The pattern in FIG. 4A is only an example, and the present invention is not limited thereto. FIG. 12 shows a pattern of a metal layer 104 on another semiconductor wafer. Figure 12 is roughly similar to Figure 4A. For the sake of brevity, the same or similar parts are not repeated. In FIG. 4A, a gate electrode located at the middle position of each diode is only connected to its anode through an upper arm ARM1 patterned by a metal layer 104 (such as the metal sheet 104f in FIG. 6); A gate in the middle of each HEMT is also connected to its source through an upper arm ARM2 patterned by a metal layer 104 (such as the metal sheet 104a in Figure 5); However, in Figure 12, as in the example of the gate region GG, the gate at the middle of each diode is connected to its anode through the upper and lower arms ART and ARB after patterning through the metal layer 104; and it is located at each HEMT A gate in the middle position is also connected to its source through the upper and lower arms patterned by the metal layer 104. Compared with the design in FIG. 4A, the diode in FIG. 12 has a higher breakdown voltage withstand capability.

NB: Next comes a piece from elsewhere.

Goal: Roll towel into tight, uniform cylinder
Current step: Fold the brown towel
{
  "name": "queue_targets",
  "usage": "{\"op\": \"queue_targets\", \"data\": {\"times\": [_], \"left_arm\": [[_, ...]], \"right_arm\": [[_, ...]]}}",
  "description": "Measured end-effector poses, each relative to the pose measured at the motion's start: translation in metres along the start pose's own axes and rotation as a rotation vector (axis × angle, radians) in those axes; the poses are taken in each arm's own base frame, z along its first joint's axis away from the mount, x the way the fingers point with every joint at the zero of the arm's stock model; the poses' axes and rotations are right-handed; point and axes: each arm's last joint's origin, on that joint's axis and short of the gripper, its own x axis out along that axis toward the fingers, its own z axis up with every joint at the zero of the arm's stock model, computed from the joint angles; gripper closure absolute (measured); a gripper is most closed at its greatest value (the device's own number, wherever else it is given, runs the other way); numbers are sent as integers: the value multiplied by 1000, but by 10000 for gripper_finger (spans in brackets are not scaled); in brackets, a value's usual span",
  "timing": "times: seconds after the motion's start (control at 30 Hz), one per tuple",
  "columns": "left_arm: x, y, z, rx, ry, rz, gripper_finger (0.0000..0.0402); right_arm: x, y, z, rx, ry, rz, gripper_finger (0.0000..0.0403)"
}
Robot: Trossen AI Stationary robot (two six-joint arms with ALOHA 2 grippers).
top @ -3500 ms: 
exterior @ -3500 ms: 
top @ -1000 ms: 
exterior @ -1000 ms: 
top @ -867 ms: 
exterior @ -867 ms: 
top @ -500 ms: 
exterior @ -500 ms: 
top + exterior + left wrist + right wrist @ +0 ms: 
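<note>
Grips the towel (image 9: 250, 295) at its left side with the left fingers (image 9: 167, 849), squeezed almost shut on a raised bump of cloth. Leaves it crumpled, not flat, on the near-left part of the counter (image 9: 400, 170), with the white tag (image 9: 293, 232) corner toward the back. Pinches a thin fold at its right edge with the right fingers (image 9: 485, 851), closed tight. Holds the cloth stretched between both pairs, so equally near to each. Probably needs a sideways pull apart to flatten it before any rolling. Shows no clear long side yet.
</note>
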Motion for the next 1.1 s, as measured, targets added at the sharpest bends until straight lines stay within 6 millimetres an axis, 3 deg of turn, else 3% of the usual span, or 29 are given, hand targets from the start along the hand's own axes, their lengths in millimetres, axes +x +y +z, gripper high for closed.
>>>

The sectional views in FIGS. 5 and 6 are not intended to limit the scope of rights of the present invention. For example, as shown in FIG. 13, the diode DVF3 in FIG. 4A is a cross-sectional view of a wafer according to another embodiment along the line SD-SD. Figures 13 and 6 are the same or similar to each other for the sake of brevity. Different from FIG. 6, an insulating layer 103 is interposed between the metal sheet 104 e and the cover layer 100 in FIG. 13, and the material is, for example, silicon oxide. The presence of the insulating layer 103 can also enhance the breakdown voltage withstand capability of the diode.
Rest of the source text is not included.